# how to install string leech?



## khuengo

My Reflex Highlander bow does not have string leech and I want to install Limb Saver leeches on the string but do not know how. I checked with LimbSaver website and they instruct me to use string separator to spread the string. I do not know what thing could be used as string separator and how I should do it. Please help me. I do not want to mess up the string before asking you guys first.
Thanks
khuengo


----------



## nuts&bolts

khuengo said:


> My Reflex Highlander bow does not have string leech and I want to install Limb Saver leeches on the string but do not know how. I checked with LimbSaver website and they instruct me to use string separator to spread the string. I do not know what thing could be used as string separator and how I should do it. Please help me. I do not want to mess up the string before asking you guys first.
> Thanks
> khuengo


khuengo:

Here you go.

http://www.lancasterarchery.com/shop/product_info.php?products_id=2088

That's the one that I have and use.

Push the pointy end through the middle of the string bundle,
while the handle is at 90 degrees to the string.

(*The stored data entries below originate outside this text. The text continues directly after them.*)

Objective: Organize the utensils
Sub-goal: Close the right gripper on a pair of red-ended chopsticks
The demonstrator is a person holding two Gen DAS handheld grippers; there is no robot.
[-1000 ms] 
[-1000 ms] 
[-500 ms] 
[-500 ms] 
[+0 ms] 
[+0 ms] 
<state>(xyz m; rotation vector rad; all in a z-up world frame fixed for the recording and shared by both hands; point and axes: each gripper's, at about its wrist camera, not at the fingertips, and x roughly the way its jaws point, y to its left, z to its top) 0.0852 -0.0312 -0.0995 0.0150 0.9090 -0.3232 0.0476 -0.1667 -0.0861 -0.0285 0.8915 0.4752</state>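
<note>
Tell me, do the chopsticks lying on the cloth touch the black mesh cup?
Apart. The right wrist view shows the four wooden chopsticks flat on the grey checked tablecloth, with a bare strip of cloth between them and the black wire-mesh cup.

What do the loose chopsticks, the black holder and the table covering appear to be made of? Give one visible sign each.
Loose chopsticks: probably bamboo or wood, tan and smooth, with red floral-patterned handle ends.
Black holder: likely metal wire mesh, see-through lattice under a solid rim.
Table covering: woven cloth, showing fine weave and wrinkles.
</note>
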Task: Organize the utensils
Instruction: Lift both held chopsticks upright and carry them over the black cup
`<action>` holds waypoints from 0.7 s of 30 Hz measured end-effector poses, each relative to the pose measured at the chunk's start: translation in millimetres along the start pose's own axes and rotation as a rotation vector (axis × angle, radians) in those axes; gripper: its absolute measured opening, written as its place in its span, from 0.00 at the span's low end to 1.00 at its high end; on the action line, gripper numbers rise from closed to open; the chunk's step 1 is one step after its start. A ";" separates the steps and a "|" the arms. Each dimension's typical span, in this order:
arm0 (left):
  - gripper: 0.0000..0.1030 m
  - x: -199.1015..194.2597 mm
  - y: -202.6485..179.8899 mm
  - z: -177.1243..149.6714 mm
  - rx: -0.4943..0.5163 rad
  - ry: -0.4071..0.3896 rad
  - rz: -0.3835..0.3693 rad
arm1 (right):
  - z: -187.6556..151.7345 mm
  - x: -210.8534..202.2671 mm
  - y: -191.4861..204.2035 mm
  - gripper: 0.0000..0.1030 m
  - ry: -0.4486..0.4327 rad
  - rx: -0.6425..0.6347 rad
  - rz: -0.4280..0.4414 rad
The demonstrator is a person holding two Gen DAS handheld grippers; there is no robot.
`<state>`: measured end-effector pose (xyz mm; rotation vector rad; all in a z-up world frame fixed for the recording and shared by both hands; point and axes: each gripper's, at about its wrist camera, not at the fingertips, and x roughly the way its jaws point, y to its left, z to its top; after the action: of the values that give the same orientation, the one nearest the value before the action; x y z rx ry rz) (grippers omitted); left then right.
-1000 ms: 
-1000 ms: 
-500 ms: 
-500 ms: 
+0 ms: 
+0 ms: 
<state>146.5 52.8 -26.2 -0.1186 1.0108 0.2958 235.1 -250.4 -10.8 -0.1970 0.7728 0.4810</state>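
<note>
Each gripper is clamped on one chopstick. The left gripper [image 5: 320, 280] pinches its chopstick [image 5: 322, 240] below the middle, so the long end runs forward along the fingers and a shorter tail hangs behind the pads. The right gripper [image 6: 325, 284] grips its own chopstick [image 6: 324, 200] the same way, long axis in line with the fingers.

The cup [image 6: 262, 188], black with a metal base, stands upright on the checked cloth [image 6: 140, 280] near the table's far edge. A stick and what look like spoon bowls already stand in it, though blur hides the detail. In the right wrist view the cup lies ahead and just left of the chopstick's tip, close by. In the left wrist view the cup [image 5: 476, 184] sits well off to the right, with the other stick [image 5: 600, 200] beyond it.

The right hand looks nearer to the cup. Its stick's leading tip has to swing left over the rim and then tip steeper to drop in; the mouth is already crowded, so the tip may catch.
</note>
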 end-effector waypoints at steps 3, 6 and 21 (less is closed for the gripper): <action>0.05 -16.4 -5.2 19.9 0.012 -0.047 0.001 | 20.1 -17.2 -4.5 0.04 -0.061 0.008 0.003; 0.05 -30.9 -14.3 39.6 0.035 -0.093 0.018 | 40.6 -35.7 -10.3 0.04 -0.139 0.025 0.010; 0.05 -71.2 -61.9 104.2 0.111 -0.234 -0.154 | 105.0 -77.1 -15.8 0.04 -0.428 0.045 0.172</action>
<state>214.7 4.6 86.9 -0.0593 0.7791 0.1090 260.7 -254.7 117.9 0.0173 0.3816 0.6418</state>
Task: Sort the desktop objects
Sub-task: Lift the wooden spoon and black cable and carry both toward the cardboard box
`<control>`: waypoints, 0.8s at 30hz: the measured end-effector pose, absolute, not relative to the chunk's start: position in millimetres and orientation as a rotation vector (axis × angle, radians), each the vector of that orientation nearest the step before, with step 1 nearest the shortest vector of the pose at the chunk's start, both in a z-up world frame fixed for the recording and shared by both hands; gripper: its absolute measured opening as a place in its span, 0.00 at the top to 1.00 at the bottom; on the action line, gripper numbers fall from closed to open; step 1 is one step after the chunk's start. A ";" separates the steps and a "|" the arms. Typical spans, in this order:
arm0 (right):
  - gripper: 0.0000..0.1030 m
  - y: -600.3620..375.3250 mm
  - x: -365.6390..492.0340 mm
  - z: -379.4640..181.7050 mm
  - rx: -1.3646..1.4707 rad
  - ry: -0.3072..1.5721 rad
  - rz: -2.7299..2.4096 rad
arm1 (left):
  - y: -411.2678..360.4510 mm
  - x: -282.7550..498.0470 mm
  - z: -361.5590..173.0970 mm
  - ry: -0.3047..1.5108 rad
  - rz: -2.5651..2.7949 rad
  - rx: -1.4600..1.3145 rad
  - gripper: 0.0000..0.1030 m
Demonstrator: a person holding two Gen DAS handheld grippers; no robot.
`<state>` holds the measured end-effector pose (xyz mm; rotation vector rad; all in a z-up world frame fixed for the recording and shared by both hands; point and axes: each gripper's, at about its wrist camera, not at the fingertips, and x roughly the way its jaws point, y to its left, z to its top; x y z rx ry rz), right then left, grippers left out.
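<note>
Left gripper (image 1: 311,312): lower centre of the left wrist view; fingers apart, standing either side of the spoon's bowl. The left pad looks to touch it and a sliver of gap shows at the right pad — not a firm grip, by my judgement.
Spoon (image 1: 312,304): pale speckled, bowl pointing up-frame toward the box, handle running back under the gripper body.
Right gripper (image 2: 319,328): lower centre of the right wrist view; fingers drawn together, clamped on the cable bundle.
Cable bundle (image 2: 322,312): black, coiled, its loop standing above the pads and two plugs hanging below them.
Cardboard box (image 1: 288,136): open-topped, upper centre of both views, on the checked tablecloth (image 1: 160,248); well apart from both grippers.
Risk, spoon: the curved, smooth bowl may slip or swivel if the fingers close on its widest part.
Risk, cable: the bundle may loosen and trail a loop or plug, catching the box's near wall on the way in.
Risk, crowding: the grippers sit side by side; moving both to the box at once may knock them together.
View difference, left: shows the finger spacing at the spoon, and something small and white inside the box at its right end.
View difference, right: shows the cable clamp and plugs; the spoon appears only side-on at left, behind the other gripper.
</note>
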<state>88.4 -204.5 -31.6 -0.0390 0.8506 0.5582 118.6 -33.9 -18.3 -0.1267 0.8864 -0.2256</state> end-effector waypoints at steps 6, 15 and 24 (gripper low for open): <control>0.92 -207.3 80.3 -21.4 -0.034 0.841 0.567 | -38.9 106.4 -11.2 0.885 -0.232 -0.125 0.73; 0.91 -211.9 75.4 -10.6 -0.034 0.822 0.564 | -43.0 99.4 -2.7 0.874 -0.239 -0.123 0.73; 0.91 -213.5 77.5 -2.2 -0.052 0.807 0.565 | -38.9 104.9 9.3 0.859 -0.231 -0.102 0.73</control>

Now, after the pointy end goes through the string bundle,
rotate the handle 90 degrees again and put the bow string into the 
notch on the bottom.

Now, the string bundle is split into a left and right half.

Insert the string leech,
and use some dental floss to tie it in.


----------



## bfisher

Depending on how tightly your string is twisted you could even use a thumb nail. It ain't that hard.


----------



## mcpdk9

*Flat screwdriver blade*

Insert the blade length wise with the string, then turn sideways to seperate the string. Slide the string leech in and take out the screwdriver.


----------



## marforme

JMO, but I know a lot of people on here would agree. Ditch the string leeches and put cat whiskers on. Heck of a lot cheaper, lasts a lot longer, and quietens the bow a little better.


----------



## khuengo

Thanks you guys for all replies. I intended to use what ever I have which is screwdriver to separate the string, just wanted to check with you to make sure it does not "kill" the string.
The little tool nut&^bolts use looks great to me. I think I will buy one for future usage.


----------